§ **What is needed**
The answer must consist of every line below that holds the word "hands".

§ **Material for this exercise**
+--
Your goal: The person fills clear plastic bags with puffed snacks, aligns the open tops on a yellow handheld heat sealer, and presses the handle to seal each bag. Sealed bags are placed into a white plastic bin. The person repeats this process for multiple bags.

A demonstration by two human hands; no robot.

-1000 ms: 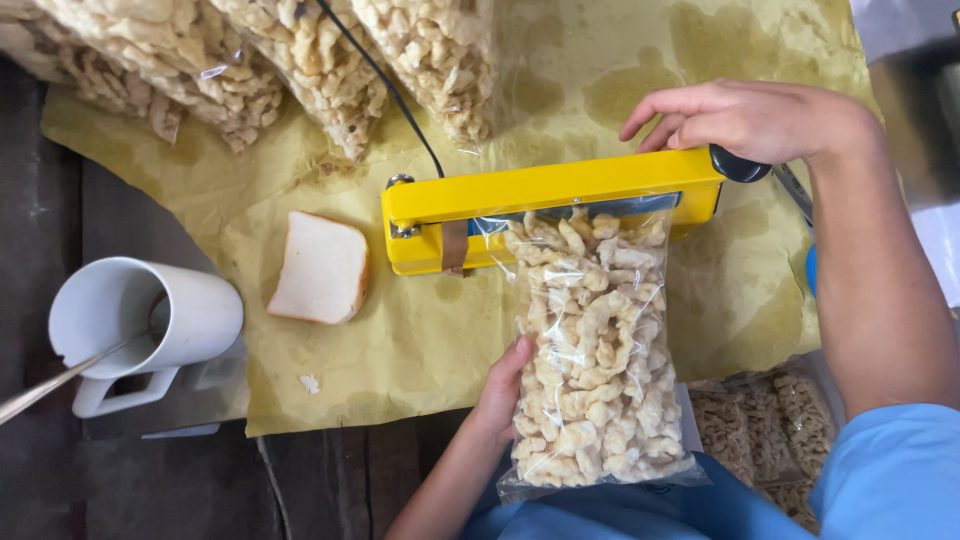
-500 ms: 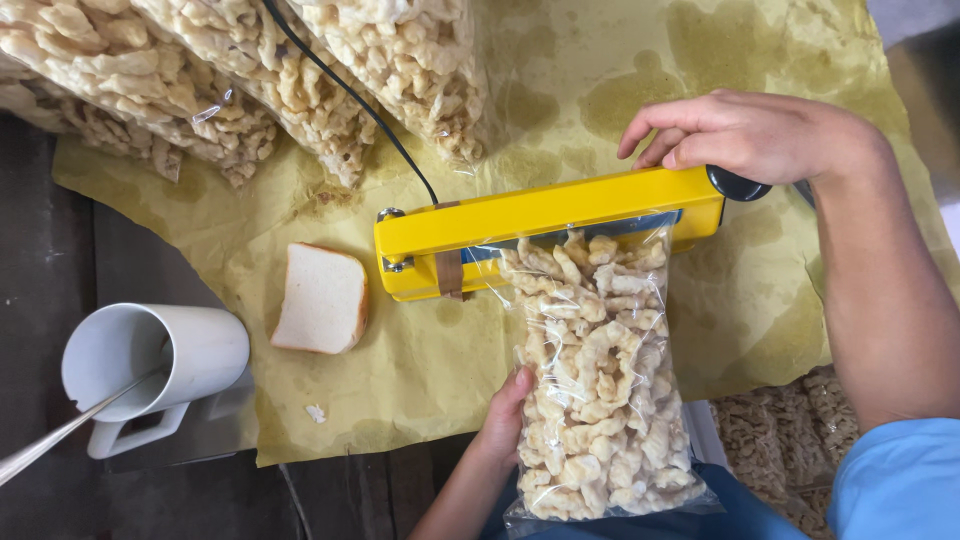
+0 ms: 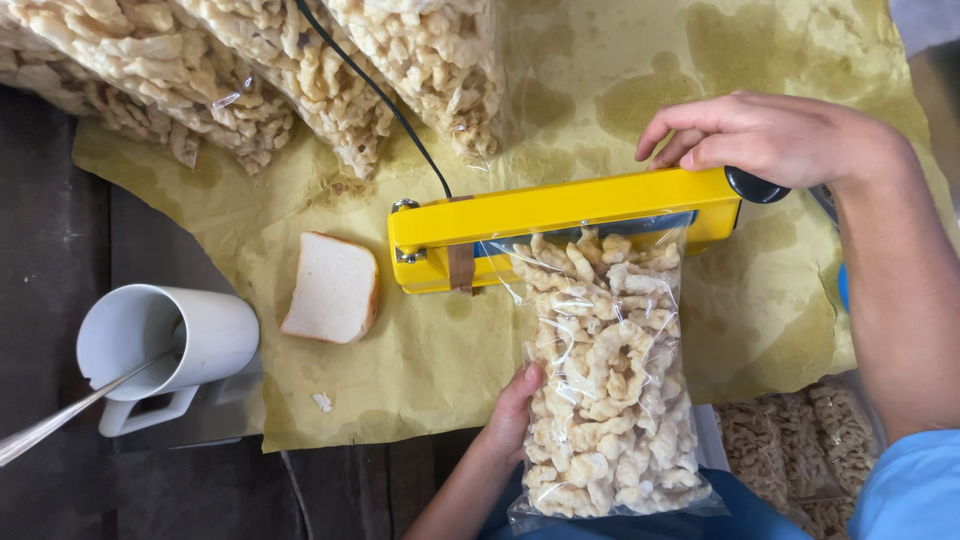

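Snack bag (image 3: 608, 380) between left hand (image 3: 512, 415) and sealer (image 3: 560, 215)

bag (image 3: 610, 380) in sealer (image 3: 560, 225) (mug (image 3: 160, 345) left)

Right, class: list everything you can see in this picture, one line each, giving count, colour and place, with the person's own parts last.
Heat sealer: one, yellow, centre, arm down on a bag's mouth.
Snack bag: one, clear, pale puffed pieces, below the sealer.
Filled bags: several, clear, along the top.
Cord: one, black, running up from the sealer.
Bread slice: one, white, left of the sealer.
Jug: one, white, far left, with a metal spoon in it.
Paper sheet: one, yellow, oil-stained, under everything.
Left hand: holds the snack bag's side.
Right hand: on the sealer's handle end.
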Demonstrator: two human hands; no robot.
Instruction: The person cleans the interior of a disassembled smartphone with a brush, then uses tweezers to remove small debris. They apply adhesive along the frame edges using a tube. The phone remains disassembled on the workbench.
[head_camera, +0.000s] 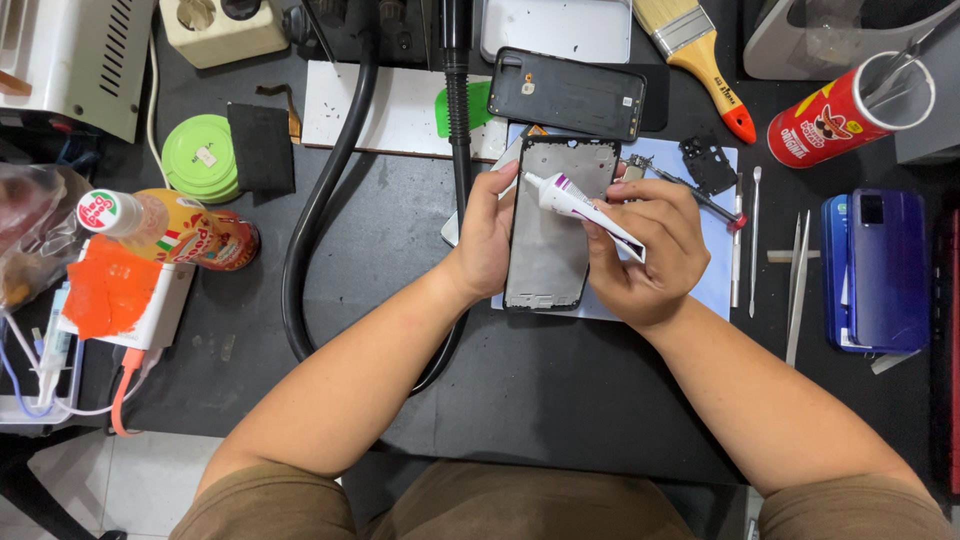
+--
§ **Response**
A demonstration by two human hands; no robot.
Demonstrator: two human hands; no robot.

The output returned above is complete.